Essa visão integrada - que conecta CNJ, Bacen, ANPD e tribunais - é o alicerce de uma nova governança de dados no ecossistema judicial. A interoperabilidade entre órgãos permite cruzar informações de forma preventiva e identificar, por exemplo, quando o mesmo CPF é usado em múltiplas ações sem o conhecimento da parte, quando um advogado replica centenas de petições idênticas ou quando uma conta bancária é reiteradamente indicada para recebimento de valores em diferentes processos. A análise preditiva, antes restrita ao setor financeiro, agora é aplicada à gestão da Justiça. O dado, enfim, passou a servir à integridade do sistema.
Mas esse poder exige cautela. O mesmo dado que revela comportamentos também pode gerar estigmas. Quando mal interpretado, ele se converte em armadilha: empresas são rotuladas como litigantes contumazes, advogados passam a ser automaticamente associados à fraude, e exceções acabam transformadas em regras. A fronteira entre prova e preconceito é tênue - e está na forma como o dado é coletado, tratado e utilizado. A ausência de contexto pode levar à criação de narrativas enviesadas, que reforçam visões simplistas sobre fenômenos complexos. A diferença entre justiça algorítmica e injustiça sistêmica está, portanto, na governança do dado.
A integração entre instituições é um avanço civilizatório. Quando o CNJ, o Bacen e o Judiciário compartilham informações sob critérios técnicos e éticos, cria-se um ecossistema de inteligência que previne o uso indevido do processo judicial. A interoperabilidade, nesse contexto, não é apenas tecnológica - é institucional e moral.
Ela exige clareza de finalidades, delimitação de competências e transparência na comunicação com a sociedade. Não basta coletar e cruzar informações; é preciso assegurar que esse movimento sirva ao interesse público, e não à vigilância ou ao controle desmedido.
O dado, por si só, não é neutro. Ele reflete as intenções de quem o interpreta e as estruturas de poder que o moldam. Por isso, a prevenção à litigância abusiva só se sustenta quando guiada por ética, governança e propósito. A tecnologia pode ampliar a eficiência, mas é a integridade que confere legitimidade. A inovação, sem valores, é apenas automatização. A Justiça, ao contrário, precisa continuar sendo humana - ainda que digital.

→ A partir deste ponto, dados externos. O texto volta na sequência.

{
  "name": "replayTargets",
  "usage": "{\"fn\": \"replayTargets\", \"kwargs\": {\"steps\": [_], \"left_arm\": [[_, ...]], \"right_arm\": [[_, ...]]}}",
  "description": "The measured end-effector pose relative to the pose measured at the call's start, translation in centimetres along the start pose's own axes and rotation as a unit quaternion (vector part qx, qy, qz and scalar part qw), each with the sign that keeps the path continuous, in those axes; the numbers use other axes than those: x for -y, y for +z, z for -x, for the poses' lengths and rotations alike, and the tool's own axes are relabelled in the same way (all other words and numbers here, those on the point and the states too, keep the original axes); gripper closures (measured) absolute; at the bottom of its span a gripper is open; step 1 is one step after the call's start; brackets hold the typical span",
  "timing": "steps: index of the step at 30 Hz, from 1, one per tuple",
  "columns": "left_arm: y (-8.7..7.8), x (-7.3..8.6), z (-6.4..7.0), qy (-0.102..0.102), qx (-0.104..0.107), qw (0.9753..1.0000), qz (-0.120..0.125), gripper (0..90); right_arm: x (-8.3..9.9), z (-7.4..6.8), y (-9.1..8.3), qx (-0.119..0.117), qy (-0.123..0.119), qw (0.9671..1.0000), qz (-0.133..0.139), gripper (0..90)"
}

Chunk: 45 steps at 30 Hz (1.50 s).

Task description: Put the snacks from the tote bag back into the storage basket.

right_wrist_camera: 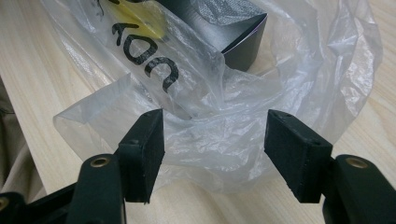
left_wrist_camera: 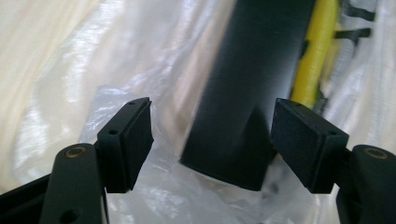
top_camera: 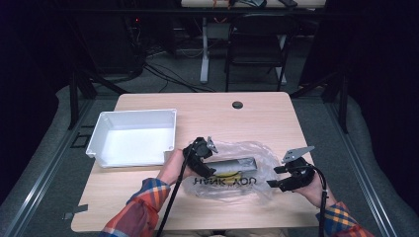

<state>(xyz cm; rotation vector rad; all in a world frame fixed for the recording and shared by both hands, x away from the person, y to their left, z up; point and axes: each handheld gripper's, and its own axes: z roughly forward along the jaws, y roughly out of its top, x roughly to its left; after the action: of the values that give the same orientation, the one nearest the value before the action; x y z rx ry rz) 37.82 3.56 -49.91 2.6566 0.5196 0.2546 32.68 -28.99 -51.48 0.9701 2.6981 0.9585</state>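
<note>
A clear plastic bag (top_camera: 232, 173) printed with black letters lies on the wooden table near its front edge. Inside it rests a long dark box (top_camera: 232, 166) with something yellow (top_camera: 230, 175) beside it. My left gripper (top_camera: 200, 159) is at the bag's left end, open. In the left gripper view the box's end (left_wrist_camera: 243, 112) sits between the spread jaws, with the yellow item (left_wrist_camera: 315, 51) behind. My right gripper (top_camera: 277, 177) is at the bag's right end, open. Its jaws straddle crumpled bag film (right_wrist_camera: 219, 135), and the box (right_wrist_camera: 224, 28) lies farther in.
A white plastic bin (top_camera: 132, 137) stands on the table's left half, close behind my left hand. A round black grommet (top_camera: 237, 104) sits near the far edge. Beyond the table are a folding chair (top_camera: 257, 44) and desk legs.
</note>
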Motion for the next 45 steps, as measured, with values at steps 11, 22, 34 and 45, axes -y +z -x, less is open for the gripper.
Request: {"fn": "replayTargets", "kwargs": {"steps": [11, 22, 34, 45], "left_arm": [[1.3, -0.5, 1.0, 0.066, 0.014, 0.9972, -0.032, 29.3], [1.3, -1.9, 1.3, 0.102, 0.012, 0.9937, -0.044, 29.6], [3.3, -2.7, 1.5, 0.129, 0.022, 0.9875, -0.087, 37.9], [4.0, -2.6, 1.0, 0.128, 0.048, 0.9856, -0.099, 40.4]], "right_arm": [[0.2, 0.2, 0.1, -0.005, 0.003, 1.0000, -0.006, 37.6], [0.2, 0.2, 0.2, -0.004, 0.002, 1.0000, -0.008, 37.6], [0.3, 0.3, 0.3, -0.005, 0.007, 0.9999, -0.009, 37.1], [0.2, 0.2, 0.4, -0.004, 0.006, 0.9999, -0.011, 36.8]]}}
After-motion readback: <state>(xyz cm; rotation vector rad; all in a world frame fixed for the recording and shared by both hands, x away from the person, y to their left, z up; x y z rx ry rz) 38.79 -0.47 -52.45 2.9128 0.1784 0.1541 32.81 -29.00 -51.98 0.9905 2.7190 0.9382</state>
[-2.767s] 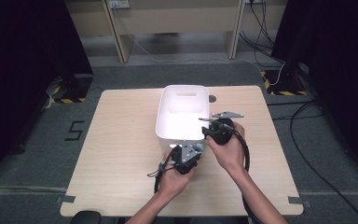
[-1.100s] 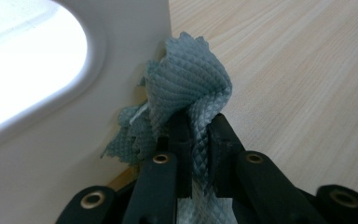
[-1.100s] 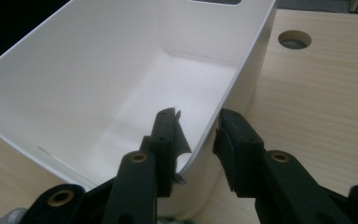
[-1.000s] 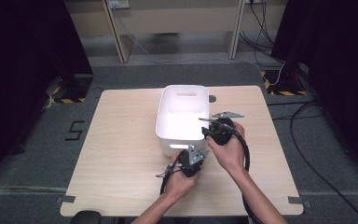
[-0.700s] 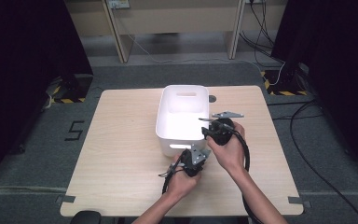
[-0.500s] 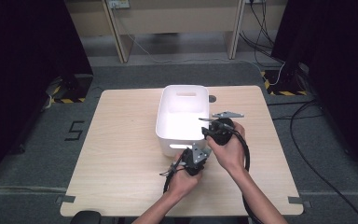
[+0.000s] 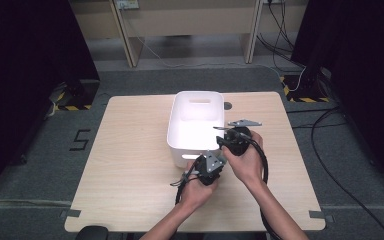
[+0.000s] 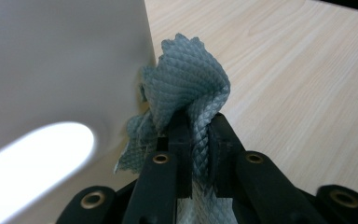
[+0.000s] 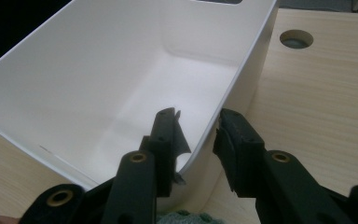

O futuro do Judiciário será, inevitavelmente, orientado por dados. Mas o desafio não é acumular informações, e sim transformá-las em sabedoria institucional. Quando o dado deixa de ser ferramenta de punição e se torna instrumento de compreensão, o sistema avança. E quando CNJ, Bacen e o Judiciário falam a mesma língua, o país dá um passo à frente. O importante é garantir que essa língua continue sendo a da Justiça - e não a da desumanização.
Viviane Ferreira
Sócia - Diretora jurídica de Excelência e experiência do cliente do Parada Advogados. Mestranda no IDP-Brasília.